What to produce: Could you copy every line in the listing below that has the word "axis"?

Provided data:
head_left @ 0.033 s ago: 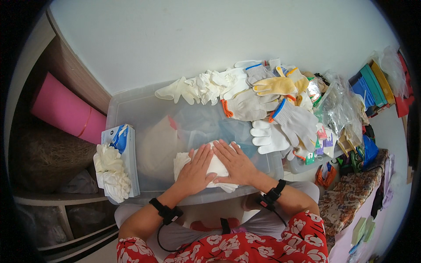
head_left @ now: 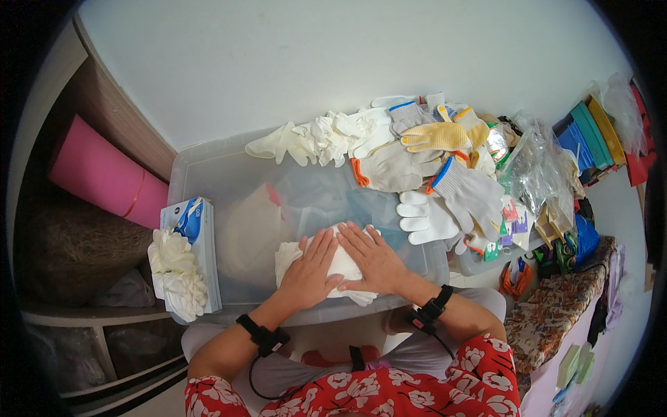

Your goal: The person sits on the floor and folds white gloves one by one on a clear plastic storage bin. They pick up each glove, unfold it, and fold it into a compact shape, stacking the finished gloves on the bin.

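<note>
Both my hands lie flat, fingers stretched, on a flattened pile of thin white gloves (head_left: 342, 267) near the front edge of a translucent plastic bin's lid (head_left: 243, 281). My left hand (head_left: 311, 273) covers the pile's left part and my right hand (head_left: 373, 263) its right part. The thumbs almost meet in the middle. Neither hand grips anything; the palms press from above, and much of the pile is hidden. To the left, a blue and white glove box (head_left: 207, 254) has crumpled white gloves (head_left: 177, 271) bunched at its side.
Crumpled white gloves (head_left: 340, 132) lie along the lid's back edge. Knitted work gloves (head_left: 469, 194) with coloured cuffs and yellow dotted gloves (head_left: 438, 135) heap at the right. Clear plastic bags (head_left: 538, 167) lie beyond them. A pink roll (head_left: 108, 174) sits on the left shelf.
</note>
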A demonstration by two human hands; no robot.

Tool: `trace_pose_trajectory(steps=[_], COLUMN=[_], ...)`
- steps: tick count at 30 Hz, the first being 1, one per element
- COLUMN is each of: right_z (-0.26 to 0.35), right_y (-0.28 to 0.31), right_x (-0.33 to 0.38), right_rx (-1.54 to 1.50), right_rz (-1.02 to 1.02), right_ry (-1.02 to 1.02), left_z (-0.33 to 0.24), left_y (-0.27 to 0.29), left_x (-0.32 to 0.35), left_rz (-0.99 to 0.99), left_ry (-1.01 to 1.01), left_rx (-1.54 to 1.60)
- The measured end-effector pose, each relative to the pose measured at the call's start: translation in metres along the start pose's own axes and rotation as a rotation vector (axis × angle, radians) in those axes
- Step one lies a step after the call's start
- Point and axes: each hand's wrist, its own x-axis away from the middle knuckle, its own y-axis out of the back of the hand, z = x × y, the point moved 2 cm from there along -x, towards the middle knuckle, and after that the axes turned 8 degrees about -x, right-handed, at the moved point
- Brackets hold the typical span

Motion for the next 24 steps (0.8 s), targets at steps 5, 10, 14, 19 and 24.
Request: trace_pose_trajectory(steps=[5, 10, 14, 19, 24], right_z=[-0.001, -0.0012, -0.0007, -0.0008, -0.0001], right_y=[-0.0009, -0.0015, -0.0014, -0.0025, -0.0002], right_x=[0.0001, 0.0003, 0.0004, 0.0008, 0.0014], right_rx=[-0.006, -0.011, -0.004, 0.008, 0.007], right_rz=[0.007, 0.023, 0.015, 0.005, -0.014], right_ry=[-0.005, -0.014, -0.008, 0.0, 0.012], left_z=[0.0009, 0.0005, 0.0, -0.0002, -0.0008], left_y=[-0.0021, -0.0022, -0.0012, -0.0022, -0.0022], left_x=[0.0009, 0.0005, 0.0007, 0.0021, 0.0014], left_rz=[-0.009, -0.016, -0.02, -0.031, -0.039], left_ry=[-0.017, -0.018, -0.016, -0.018, -0.019], left_rx=[0.028, 0.023, 0.016, 0.002, -0.002])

Task response:
- The measured end-effector pose, each relative to the pose measured at the call's start: translation in metres along the start pose's own axes and rotation as a rotation vector (axis × angle, radians) in those axes
- Point and axes: each hand's wrist, its own x-axis away from the middle knuckle, its own y-axis out of the back of the hand, z = x × y, the point moved 2 cm from there along -x, towards the middle knuckle, and after that the axes turned 8 degrees about -x, right-handed, at the moved point

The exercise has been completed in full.